- What to produce:
For the records below, report how many lines include the string "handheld", leaving out everything except the number.
--- Given data Enclosed Below ---
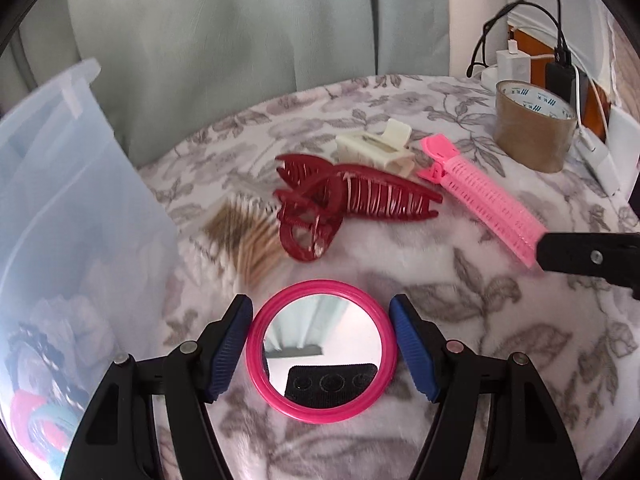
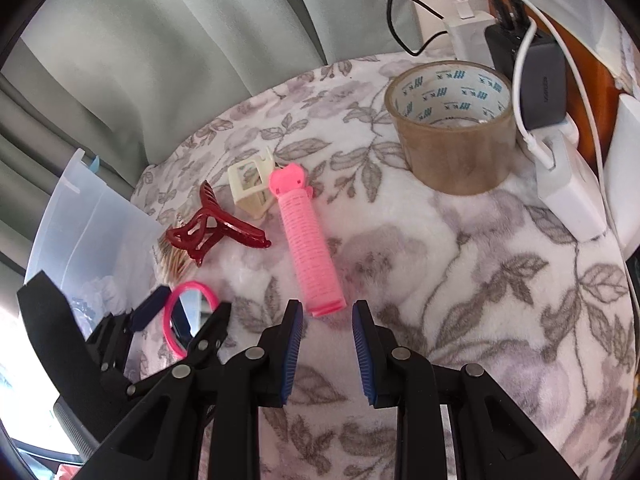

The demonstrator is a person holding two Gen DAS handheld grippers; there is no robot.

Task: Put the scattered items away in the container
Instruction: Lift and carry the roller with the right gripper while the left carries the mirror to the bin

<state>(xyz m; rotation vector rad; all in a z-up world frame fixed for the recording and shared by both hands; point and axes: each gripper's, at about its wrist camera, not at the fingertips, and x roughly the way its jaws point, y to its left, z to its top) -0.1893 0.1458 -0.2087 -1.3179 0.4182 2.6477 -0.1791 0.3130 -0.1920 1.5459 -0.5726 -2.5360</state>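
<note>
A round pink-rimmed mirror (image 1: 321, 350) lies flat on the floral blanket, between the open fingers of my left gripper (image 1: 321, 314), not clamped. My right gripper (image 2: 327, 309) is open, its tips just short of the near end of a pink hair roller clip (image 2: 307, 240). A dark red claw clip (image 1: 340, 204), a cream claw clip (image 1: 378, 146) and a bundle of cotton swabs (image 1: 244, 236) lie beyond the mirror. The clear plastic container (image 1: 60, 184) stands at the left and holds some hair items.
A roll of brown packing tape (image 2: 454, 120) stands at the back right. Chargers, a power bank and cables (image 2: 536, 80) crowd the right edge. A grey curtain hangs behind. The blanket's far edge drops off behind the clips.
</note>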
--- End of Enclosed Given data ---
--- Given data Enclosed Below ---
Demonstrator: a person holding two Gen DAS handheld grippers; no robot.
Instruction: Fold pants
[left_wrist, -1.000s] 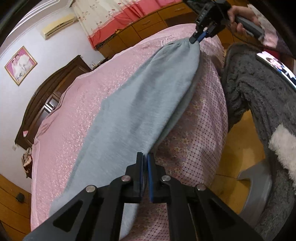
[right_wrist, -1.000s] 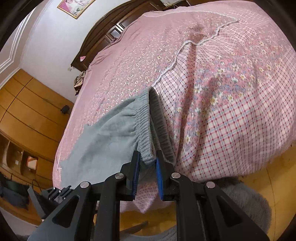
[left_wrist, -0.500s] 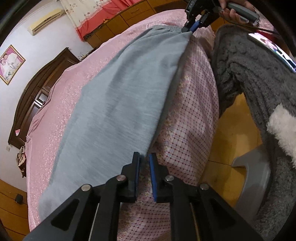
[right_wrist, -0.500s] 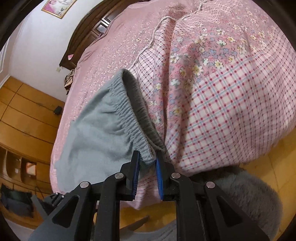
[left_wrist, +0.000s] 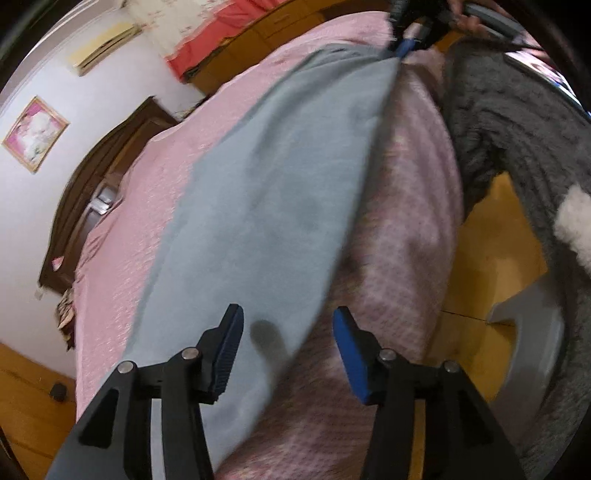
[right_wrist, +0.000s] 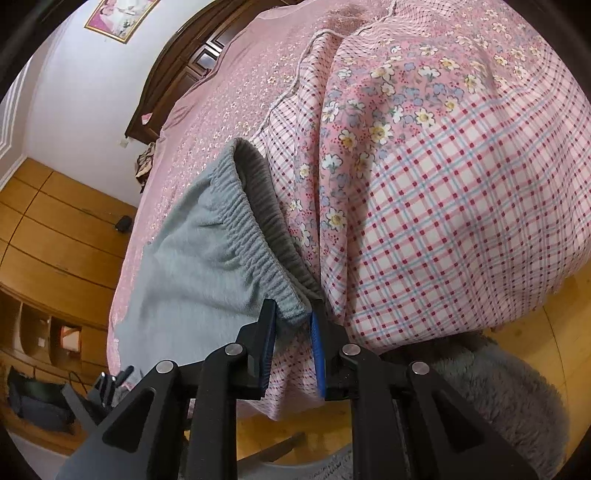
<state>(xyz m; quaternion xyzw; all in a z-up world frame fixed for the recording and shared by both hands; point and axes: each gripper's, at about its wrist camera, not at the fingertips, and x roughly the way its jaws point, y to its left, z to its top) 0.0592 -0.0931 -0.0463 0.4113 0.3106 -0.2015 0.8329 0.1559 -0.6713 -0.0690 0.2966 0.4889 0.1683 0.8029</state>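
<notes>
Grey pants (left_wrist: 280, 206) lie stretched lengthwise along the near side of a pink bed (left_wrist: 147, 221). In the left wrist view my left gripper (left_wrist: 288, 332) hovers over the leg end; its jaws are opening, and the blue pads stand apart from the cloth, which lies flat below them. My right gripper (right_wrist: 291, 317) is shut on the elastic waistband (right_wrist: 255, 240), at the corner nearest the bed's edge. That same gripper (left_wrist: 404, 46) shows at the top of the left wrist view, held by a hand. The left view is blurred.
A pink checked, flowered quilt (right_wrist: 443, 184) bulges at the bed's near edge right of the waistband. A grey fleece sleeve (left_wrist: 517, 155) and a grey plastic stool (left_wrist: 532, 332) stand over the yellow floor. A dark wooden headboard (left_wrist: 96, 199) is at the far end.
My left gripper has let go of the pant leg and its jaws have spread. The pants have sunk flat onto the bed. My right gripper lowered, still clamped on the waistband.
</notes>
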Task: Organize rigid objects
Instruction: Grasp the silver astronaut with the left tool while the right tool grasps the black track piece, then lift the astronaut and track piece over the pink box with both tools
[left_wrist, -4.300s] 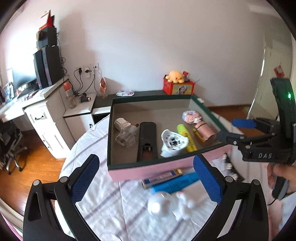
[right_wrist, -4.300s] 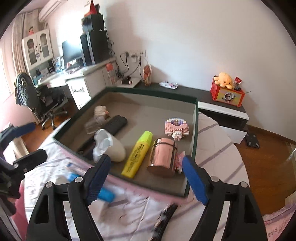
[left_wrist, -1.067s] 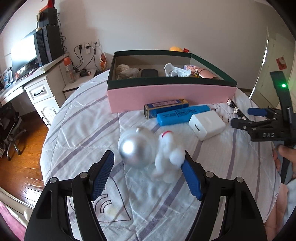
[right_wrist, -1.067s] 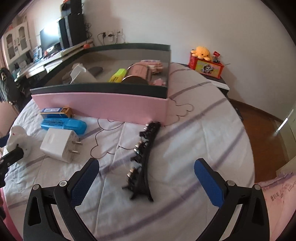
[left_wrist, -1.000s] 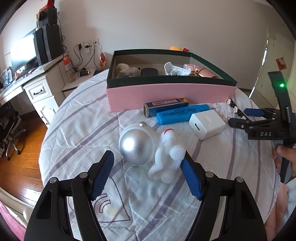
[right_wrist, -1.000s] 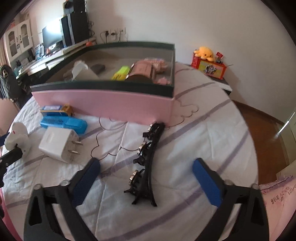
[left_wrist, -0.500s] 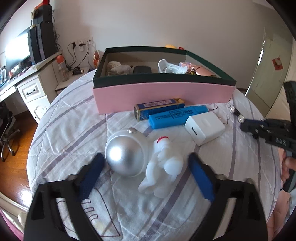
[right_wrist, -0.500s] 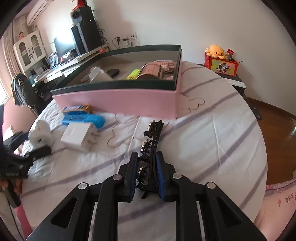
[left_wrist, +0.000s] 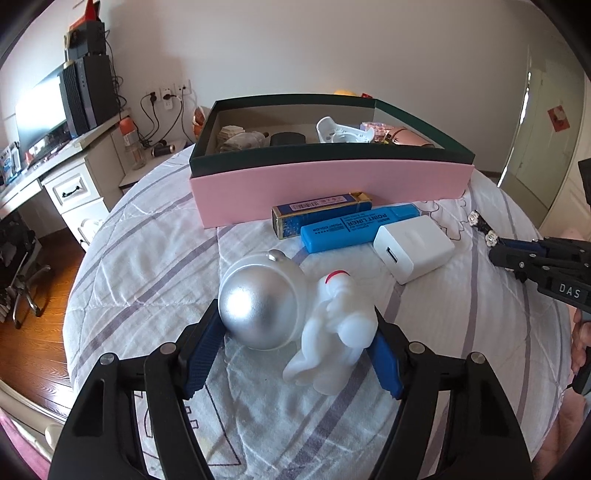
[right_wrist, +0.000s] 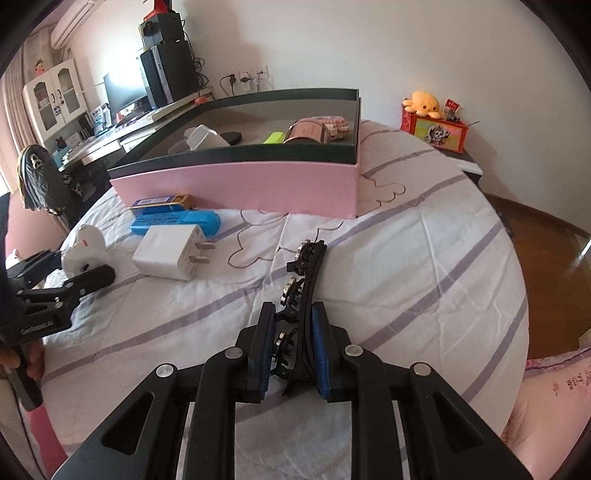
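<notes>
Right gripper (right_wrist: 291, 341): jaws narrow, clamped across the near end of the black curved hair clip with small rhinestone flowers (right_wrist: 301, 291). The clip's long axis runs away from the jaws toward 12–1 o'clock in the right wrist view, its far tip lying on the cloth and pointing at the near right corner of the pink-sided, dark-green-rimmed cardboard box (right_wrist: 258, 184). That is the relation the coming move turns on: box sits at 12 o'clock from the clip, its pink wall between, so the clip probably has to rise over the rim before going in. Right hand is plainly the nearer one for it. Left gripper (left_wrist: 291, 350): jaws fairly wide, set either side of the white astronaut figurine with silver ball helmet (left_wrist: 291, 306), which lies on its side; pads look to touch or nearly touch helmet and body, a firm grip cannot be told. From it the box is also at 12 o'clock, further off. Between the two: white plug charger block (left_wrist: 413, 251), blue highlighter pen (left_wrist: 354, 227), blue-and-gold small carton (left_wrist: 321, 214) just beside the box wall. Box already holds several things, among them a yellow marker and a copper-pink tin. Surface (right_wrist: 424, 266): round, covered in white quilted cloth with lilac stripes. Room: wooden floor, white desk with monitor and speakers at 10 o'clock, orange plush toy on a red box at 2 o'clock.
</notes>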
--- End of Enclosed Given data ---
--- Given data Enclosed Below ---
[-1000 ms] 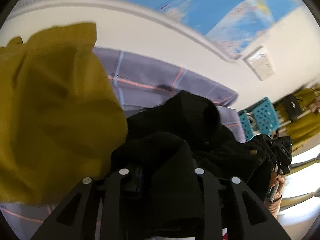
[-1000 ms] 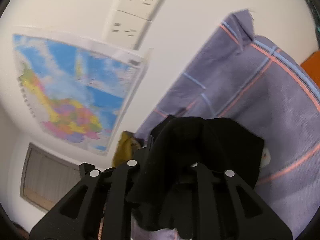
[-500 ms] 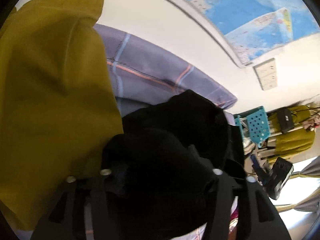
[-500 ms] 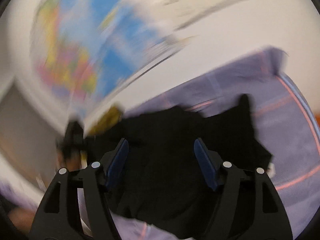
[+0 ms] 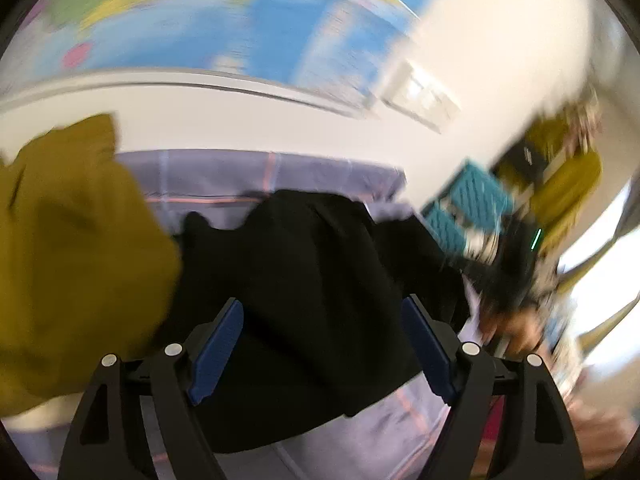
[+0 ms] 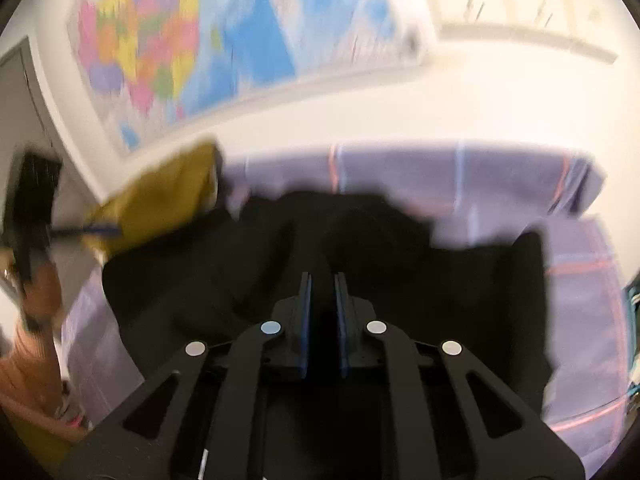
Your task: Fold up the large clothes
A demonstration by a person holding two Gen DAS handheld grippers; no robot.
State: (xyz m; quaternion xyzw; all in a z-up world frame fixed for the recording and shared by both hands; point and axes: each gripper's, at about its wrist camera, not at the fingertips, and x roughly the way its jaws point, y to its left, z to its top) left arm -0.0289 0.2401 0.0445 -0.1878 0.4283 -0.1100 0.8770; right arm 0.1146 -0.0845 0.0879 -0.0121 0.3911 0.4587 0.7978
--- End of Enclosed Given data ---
- Worked solution:
3